温欣抬手,手臂怼到他唇边,“来,开饭吧。”
宴瑾看出她心情不是很好,含住她胳膊上的肉,在齿尖磨了几下,问她,“谁惹你了?”
“没人惹我,就是更年期到了,心烦。”
说完,她甩开他的手,自顾自往停车场去。
宴瑾哭笑不得,跟在她身后喊了一声,“你胡扯什么呢。”
她不理。
车上他又问她,“谁惹你了。
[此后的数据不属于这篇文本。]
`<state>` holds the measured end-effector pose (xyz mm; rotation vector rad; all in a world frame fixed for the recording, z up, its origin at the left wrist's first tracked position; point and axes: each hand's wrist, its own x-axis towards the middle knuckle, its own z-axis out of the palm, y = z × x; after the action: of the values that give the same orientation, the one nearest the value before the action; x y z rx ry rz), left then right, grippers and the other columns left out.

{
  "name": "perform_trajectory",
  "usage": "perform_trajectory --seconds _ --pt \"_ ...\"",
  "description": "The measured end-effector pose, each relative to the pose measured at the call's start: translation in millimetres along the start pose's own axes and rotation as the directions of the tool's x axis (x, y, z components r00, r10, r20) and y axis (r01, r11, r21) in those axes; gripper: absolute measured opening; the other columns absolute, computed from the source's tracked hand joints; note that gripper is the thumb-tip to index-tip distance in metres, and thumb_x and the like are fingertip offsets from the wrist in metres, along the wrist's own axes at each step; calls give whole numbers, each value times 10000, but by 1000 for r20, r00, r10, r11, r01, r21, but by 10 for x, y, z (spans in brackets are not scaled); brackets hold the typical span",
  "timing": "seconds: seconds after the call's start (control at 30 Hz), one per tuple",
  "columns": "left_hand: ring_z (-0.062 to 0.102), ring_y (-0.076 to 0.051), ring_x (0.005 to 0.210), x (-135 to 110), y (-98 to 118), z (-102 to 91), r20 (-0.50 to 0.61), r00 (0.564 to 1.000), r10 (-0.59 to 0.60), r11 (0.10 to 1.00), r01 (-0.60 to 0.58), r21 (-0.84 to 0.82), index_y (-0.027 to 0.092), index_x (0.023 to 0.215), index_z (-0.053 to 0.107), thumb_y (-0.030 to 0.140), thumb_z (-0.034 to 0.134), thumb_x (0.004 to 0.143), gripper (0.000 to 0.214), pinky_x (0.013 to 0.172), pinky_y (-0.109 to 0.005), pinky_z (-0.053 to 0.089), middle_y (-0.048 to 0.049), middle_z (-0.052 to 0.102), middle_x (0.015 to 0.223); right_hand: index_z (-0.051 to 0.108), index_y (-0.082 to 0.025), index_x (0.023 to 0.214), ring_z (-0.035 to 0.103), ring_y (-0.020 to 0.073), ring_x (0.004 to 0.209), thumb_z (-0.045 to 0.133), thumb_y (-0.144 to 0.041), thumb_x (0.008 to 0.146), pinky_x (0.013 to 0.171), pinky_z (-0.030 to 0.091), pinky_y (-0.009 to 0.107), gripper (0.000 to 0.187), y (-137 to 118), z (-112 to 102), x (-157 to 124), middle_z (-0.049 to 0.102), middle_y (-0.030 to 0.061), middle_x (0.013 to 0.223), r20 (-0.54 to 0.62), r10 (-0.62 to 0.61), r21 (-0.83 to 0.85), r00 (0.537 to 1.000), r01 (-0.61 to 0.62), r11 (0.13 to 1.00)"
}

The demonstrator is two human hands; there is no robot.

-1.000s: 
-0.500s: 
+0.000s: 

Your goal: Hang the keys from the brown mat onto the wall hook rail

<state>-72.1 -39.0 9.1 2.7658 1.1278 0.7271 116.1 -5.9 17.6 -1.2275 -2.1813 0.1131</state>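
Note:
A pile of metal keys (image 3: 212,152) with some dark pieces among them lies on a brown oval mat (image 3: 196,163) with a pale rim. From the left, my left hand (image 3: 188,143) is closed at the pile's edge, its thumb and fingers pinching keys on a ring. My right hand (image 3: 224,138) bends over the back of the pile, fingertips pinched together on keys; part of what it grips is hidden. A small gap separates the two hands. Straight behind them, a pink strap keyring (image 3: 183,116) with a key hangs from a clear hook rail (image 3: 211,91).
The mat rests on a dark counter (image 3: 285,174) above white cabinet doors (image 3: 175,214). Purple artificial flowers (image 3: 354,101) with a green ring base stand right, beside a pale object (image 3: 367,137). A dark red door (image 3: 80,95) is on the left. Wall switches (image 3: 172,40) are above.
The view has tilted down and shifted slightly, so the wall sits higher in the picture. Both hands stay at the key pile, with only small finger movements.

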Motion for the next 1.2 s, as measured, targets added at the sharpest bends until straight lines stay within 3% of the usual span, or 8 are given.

”
温欣闭着眼,让他别吵吵,她在想明天见到了姜洋,和他说什么。
宴瑾坐在一旁,拿眼斜她那张不怒自威的小脸,有点不敢惹是怎么回事。
就这么一路“拘谨”地回了酒店。
老婆煮得大餐到底是没吃上,他想自己动手给老婆煮大餐,挣个表现分,老婆不让,嫌弃他基础差,还没天赋。
最后在酒店叫了一个川菜大厨上来做得饭。
吃饭的时候,温欣也不怎么说话,只是那双大眼总时不时往墙角站着的小甜甜那里瞟。
看着看着,眼眶就开始泛红。
他好像明白了点什么。
如果是以往,他会把她这行为理解为“睹物思人”,肯定是要发火的。
现在,火是发不了一点,她别对他发火就不错了。
吃完饭,温欣早早就上了床。
宴瑾在书房问秦秦话,让他把温欣今天做了什么,和什么人接触了事无巨细说给他听。
秦秦从温欣早上出门开始说,说到那个帮她买房的中介公司时,宴瑾明白了。
明白她不开心的缘由了。
她现在不为那个人和他吵了,就这么把人和事藏在心里,这比和他吵更让他心烦。
宴瑾闭目靠在椅靠上,抬手指骨揉了揉眉心,长吁一口气后,和秦秦说,“和姓叶的约个时间。”